Compared to mental scars, physical ones are easier to spot: cuts and bruises, weight loss or gain, or rapid movements or pace. But when someone is beaten down mentally, there’s hardly any way of truly knowing. Emotional abuse leaves internal scars and bruises; butchered self-esteem, trust issues, a lack of self-love, and a shit ton of guilt. From a personal perspective, I can tell you that it sucks just as much, but fear not because there is light at the end of the tunnel, I promise.
10 months. The realization that I had spent 10 months of my teenage years in an abusive relationship shakes me to my core. Thinking about it a year later, its almost like I can’t fathom it. How did I leave myself open to such assail? Was it possible that I wasn’t as strong as I thought I was – I mean, I must not have been if I needed approval from someone who aimed to sacrifice my well-being for their own, right? Embarrassment was the perfect word to describe what I felt after realizing all I had put myself through. I thought I had let myself down, but isn’t that what the abusers want us to think, that it’s our fault? Well, I fought my battle, and I won it, but it didn’t come easy. For my loves going through the same thing, it won’t come overnight, but keep fighting, because the last thing you want to do is give your abuser what they want. Do not let them win. Come out victorious.
“Babe, can I see a screenshot of your messages?”
We started dating in January of 2015, I was over the moon excited. But lets start where it all began; Winter of 2011 entailed an abundance of hang outs at the park and school events. After a few months of questioning what we were, the answer came on a cool October night when he told me he was leaving the Land of the Free and Home of the Brave for an elite boarding school in England. Heartbroken, our long-distance friendship survived all due in part to modern technology (thanks, Facebook). After helping me through a break up during one of his trips back to the states, I developed a crush…and herein lies the beginning of a very tumultuous 10 months. Get ready, readers, its gonna be a bumpy ride.
“You’re 18, you don’t need to listen to your parents anymore.”
Things started off better than I had expected. We managed a long distance relationship as well as we could: facetimed every night, texted every moment, missed each other every second. Like Dan Humphrey and Serena VanderWoodsen, we were as happy as could be, dodging every bullet coming our way. And then something changed. What seemed like loving gestures at the beginning of the relationship, turned into sadistic games and proof of dominance brought on by an excess of insecurities flashing before my eyes by the end of it all, making me nauseous and angry.
“I’m sorry to ask but, can you take a picture with your aunt so I know you’re not with some guy?”
Victims of psychological abuse are usually completely unaware that what their partner is doing is affecting them. This kind of abuse does not leave physical scars or bruises, but rather, injuries to the soul and spirit, so naturally, its harder to point out and terminate early on. In my situation, I believed that my abuser was only asking for screenshots of messages and recent snapchats, and telling me I couldn’t hangout with guys I’d been friends with for years, because he cared and that’s what ALL caring and trusting boyfriends do, right?
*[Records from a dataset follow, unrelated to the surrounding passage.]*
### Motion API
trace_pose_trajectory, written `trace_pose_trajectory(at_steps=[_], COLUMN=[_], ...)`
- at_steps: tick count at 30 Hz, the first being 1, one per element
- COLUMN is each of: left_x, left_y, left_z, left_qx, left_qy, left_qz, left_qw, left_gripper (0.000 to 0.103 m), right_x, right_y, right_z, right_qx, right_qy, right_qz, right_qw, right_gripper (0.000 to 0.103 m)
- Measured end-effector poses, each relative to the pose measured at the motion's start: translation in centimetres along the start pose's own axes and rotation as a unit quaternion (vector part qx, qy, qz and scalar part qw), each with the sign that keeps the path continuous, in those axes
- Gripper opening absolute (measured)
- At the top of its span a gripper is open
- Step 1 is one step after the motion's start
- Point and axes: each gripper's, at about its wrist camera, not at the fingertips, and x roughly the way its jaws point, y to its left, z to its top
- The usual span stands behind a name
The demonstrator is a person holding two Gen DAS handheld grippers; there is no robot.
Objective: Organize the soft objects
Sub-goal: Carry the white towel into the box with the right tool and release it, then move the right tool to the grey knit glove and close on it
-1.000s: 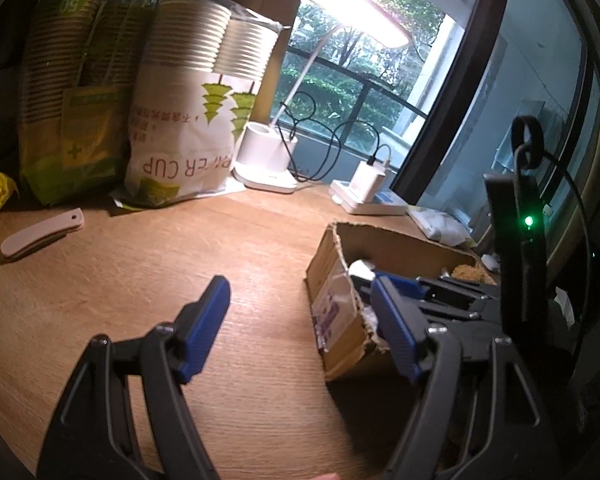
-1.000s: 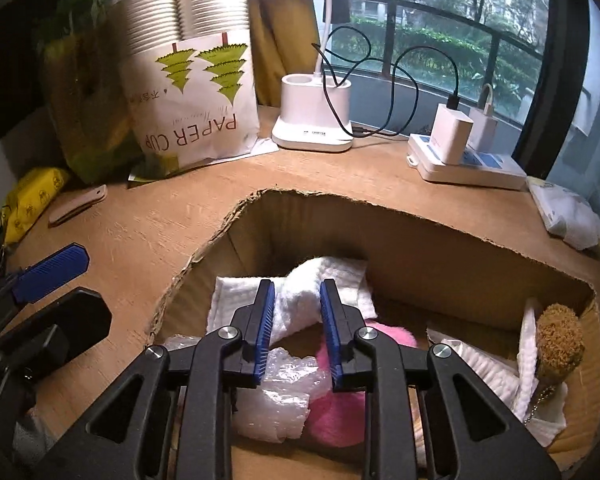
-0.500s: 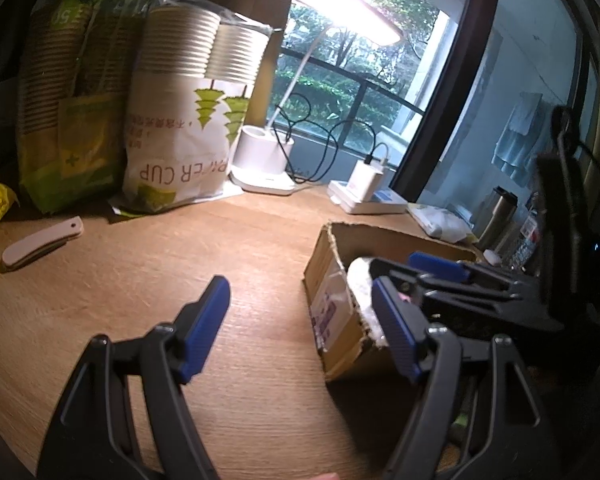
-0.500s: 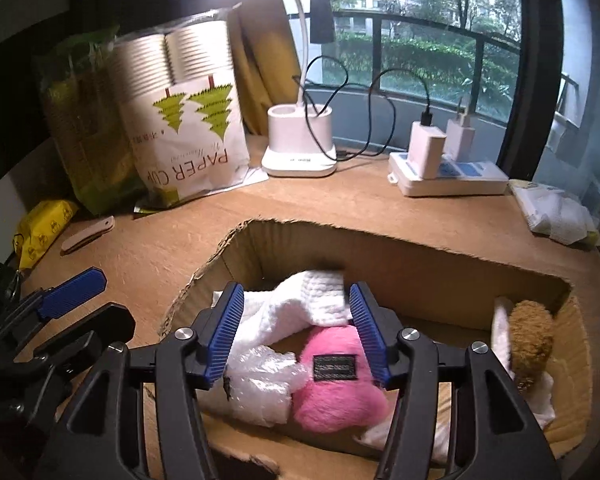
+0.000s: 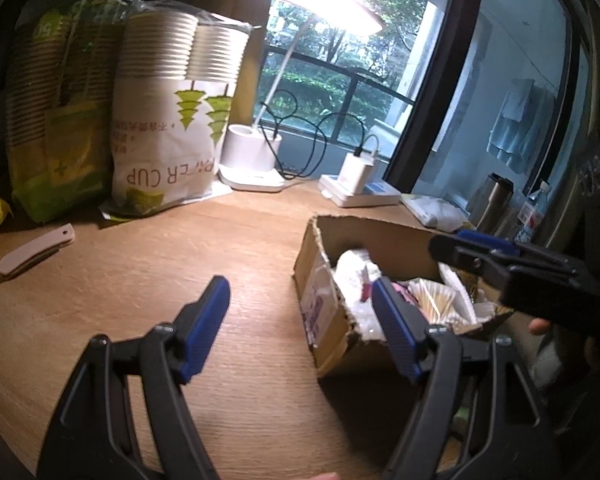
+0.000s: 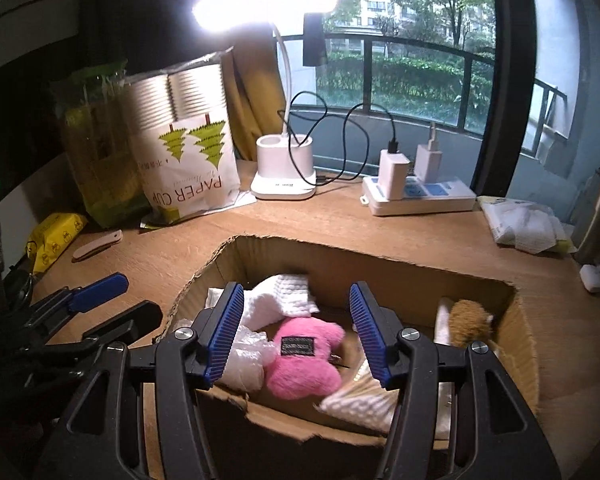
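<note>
An open cardboard box sits on the wooden desk and also shows in the left wrist view. Inside it lie a pink plush toy, a white knitted cloth, crumpled clear plastic wrap, a brown plush and a white cloth at the front. My right gripper is open and empty, raised above the box over the pink plush. My left gripper is open and empty, low over the desk at the box's left side.
Bags of paper cups stand at the back left. A lit white desk lamp, a power strip with chargers, a tissue pack, a steel flask, a folded knife and a yellow packet lie around.
My right gripper opened wide, let go of the white cloth and rose up out of the box. The pink plush is uncovered. My left gripper barely moved.
</note>
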Motion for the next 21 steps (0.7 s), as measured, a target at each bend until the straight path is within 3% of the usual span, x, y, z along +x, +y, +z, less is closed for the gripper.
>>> trace_pose_trajectory(at_steps=[21], left_x=[-2.4], left_y=[-5.6], left_z=[-2.8], left_qx=[0.048], left_qy=[0.029], left_qz=[-0.026], left_qw=[0.9981], left_gripper=[0.075], right_x=[-6.5], right_y=[-3.0], right_z=[-5.0], right_qx=[-0.012], right_qy=[-0.016], right_qz=[-0.004], right_qw=[1.0], right_gripper=[0.059])
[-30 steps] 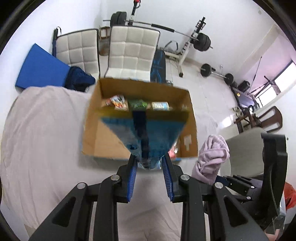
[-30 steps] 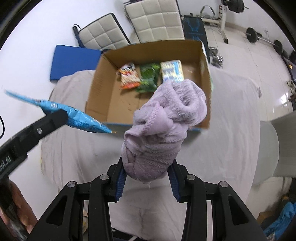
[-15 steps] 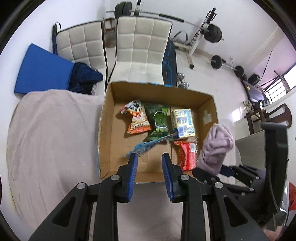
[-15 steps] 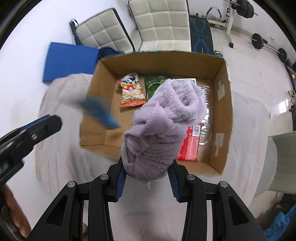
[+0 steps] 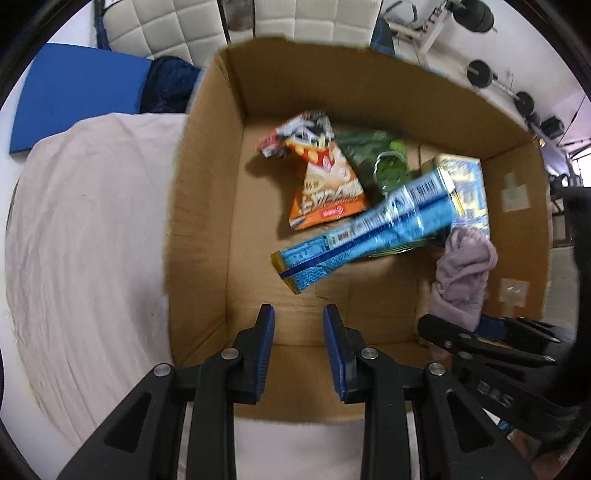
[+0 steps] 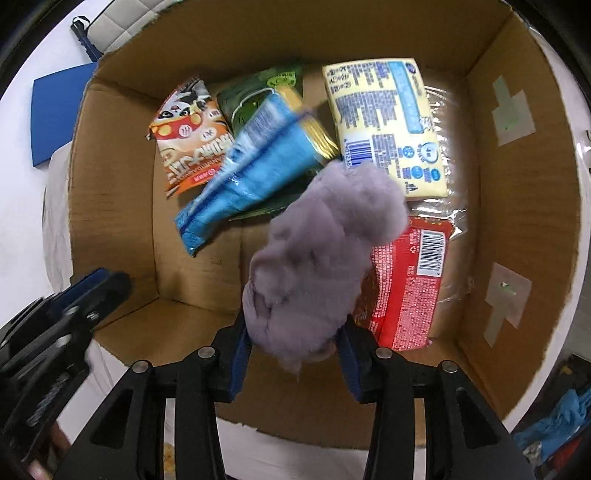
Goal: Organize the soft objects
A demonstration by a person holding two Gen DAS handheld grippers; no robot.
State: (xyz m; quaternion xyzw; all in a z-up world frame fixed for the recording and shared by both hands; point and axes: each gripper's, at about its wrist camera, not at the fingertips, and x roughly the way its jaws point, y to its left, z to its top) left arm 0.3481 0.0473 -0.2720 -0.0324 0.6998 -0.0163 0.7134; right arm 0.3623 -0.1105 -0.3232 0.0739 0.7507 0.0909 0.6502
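Note:
An open cardboard box [image 5: 207,229] stands on a cloth-covered table; it also shows in the right wrist view [image 6: 110,229]. A blue snack bag [image 5: 369,229] lies in it across other packets, seen too from the right wrist [image 6: 255,173]. My left gripper [image 5: 298,314] is open and empty over the box's near wall. My right gripper [image 6: 295,332] is shut on a lilac fluffy cloth [image 6: 321,258] and holds it above the box floor; the cloth shows at the right of the left wrist view [image 5: 461,273].
In the box lie an orange packet [image 6: 192,144], a green packet [image 6: 258,92], a yellow pack [image 6: 388,122] and a red packet [image 6: 406,288]. White chairs [image 5: 166,26] and a blue mat [image 5: 74,92] stand beyond the table's pale cloth [image 5: 85,236].
The left gripper let go of the blue bag, which dropped into the box. Both grippers moved forward and down over the box; the right still holds the lilac cloth.

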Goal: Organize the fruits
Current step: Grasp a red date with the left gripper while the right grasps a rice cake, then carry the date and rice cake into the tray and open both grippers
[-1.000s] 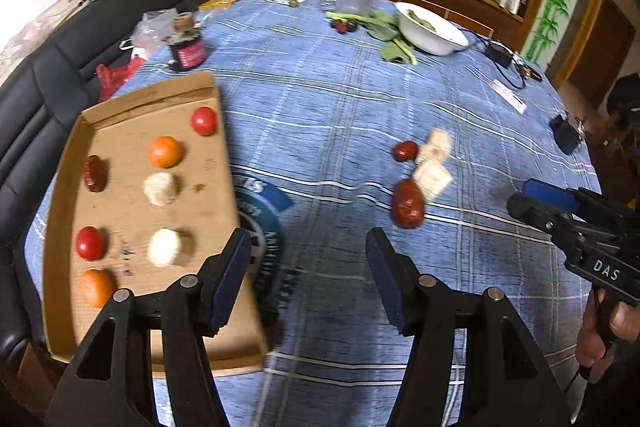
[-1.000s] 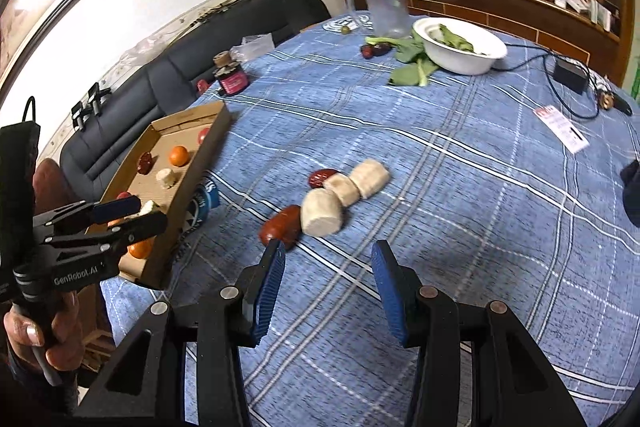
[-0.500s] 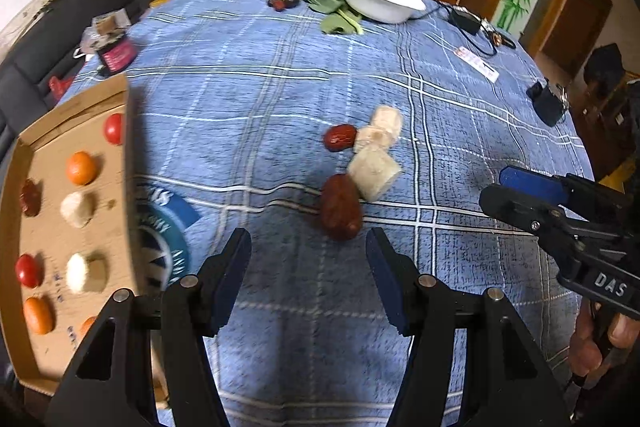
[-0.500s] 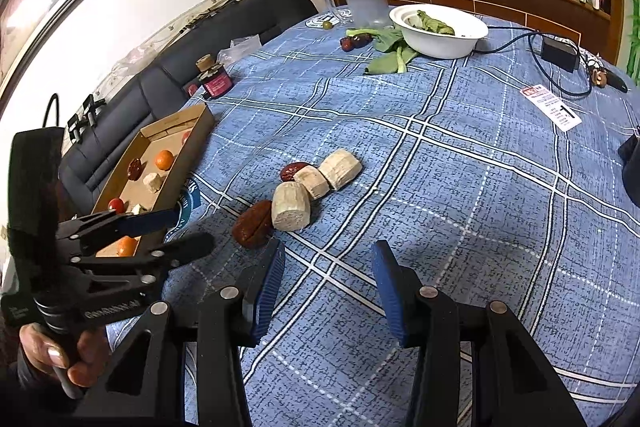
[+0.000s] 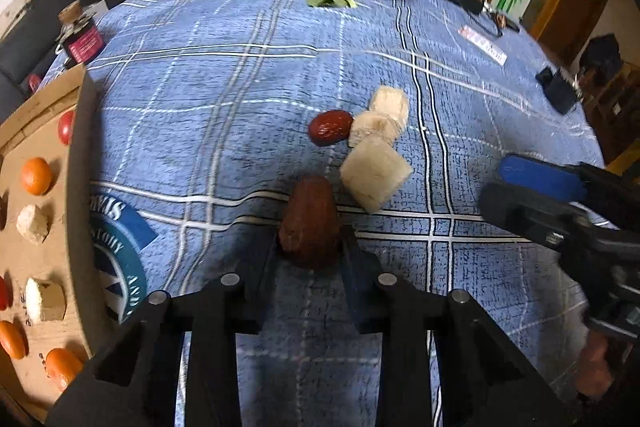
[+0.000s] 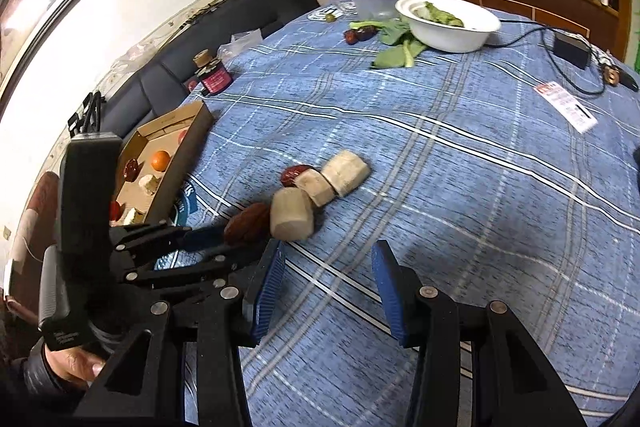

“You took too long to send the picture. How do I know you weren’t with a guy and then ran to find your aunt?”
10 months. For 10 months I dealt with my abuser attempting to leave me for his own selfish reasons: He was young and wanted to talk to other girls, he had family problems, his insecurities were too much and he “didn’t want me to have to deal with them,” but then there were days when he had no reason, he just didn’t want me anymore. I put on my suit of armor every week, bracing myself for the next time I would have to leave my family, friends, or job to try to calm him down on the phone and beg him not to leave me. I look back at it now not understanding why I fought so hard for him to stay. I dealt with consistent comments about how I pushed him to move too fast, how he couldn’t trust me, and the never-ending accusations of my supposed infidelity. I got physically and emotionally sick from dealing with the unnecessary guilt I felt for things, I didn’t know at the time, weren’t my fault. I felt that I was constantly trying to please him and ease his pain, not ever receiving the same treatment in return. I was forced to deal with my demons on my own, because all my struggles were out shadowed by his. When he wanted to run away and leave his family, I considered what it would be like if I left my own; would we really be able to live without the support of our families? would we struggle? where would we live? I hardly knew how to cook! He made me believe that him and I were the only family that mattered because if he didn’t have a relationship with his parents, neither could I. Spoiler Alert: it’s nearly impossible to survive without the financial and emotional support of your parents at such a young age. There’s nothing like a good hug from mom and dad.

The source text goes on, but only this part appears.